## Goal of the exercise
Read the listing below and copy out each line where the word "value" occurs.

## Provided material
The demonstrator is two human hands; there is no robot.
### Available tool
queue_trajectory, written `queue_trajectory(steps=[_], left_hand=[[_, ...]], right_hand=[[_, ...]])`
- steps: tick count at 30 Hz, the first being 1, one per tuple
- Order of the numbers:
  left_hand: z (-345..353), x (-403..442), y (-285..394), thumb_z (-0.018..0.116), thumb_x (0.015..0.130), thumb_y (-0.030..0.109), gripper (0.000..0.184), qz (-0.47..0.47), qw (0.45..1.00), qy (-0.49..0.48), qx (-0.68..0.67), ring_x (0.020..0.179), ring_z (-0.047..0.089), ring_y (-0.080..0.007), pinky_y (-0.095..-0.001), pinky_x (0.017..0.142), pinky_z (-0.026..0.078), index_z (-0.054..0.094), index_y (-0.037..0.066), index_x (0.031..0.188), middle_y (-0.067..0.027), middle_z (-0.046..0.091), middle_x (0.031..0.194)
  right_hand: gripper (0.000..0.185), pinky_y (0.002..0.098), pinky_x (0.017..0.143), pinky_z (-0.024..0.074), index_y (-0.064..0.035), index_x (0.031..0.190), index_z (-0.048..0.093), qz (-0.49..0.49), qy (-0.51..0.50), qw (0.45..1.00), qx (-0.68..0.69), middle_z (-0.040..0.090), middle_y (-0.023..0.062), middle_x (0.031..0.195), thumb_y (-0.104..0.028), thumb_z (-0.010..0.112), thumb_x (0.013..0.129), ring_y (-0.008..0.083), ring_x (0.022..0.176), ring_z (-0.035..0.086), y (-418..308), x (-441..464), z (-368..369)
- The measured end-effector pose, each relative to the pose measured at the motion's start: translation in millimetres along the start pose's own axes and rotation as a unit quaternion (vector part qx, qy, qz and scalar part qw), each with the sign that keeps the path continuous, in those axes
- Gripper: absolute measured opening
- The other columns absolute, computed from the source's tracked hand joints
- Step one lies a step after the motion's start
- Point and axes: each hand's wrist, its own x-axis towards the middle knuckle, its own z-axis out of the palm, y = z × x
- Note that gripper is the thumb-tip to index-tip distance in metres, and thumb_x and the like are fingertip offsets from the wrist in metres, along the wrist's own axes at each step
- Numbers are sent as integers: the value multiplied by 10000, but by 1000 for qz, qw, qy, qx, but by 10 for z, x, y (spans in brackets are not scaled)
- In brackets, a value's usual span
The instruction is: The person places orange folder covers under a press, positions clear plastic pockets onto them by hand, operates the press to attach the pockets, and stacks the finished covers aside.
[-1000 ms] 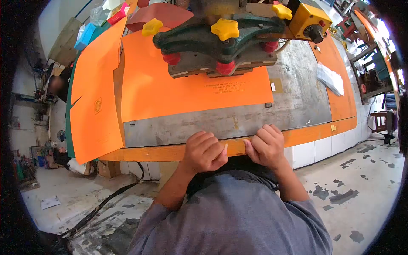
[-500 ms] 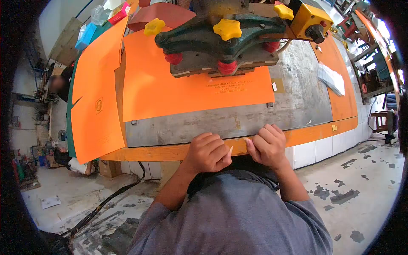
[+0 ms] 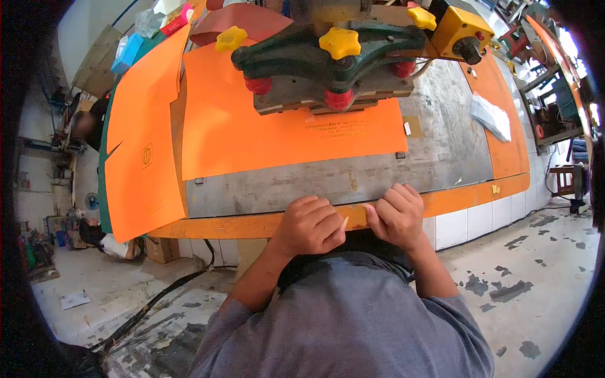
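My left hand [image 3: 312, 225] is curled into a loose fist at the table's orange front edge [image 3: 252, 227], its thumb pointing right. A short distance to the right, my right hand [image 3: 397, 216] is closed the same way over that edge. Nothing shows in either hand. Beyond them lies an orange sheet [image 3: 252, 138] on a grey metal plate [image 3: 283, 184], with lines of gold print near its right side. Over the sheet hangs the dark green head of a press [image 3: 372, 60], with yellow star knobs [image 3: 340, 43] and red collars [image 3: 339, 99]. The head hides part of the sheet.
More orange sheets [image 3: 142, 157] lie at the left, one bearing a small gold emblem. A yellow control box [image 3: 463, 33] with a black knob sits at the upper right. A clear plastic packet [image 3: 491, 118] lies on the right side. Another person [image 3: 94, 120] is at far left.
Both hands stay almost where they were at the table edge. The press head and the orange sheet show no clear movement.
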Motion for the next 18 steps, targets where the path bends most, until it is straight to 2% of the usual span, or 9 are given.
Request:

## Answer for the task
- Numbers are sent as integers: the value multiplied by 10000, but by 1000 for qz, qw, qy, qx, but by 10 for z, x, y (spans in brackets are not scaled)
- In brackets, a value's usual span

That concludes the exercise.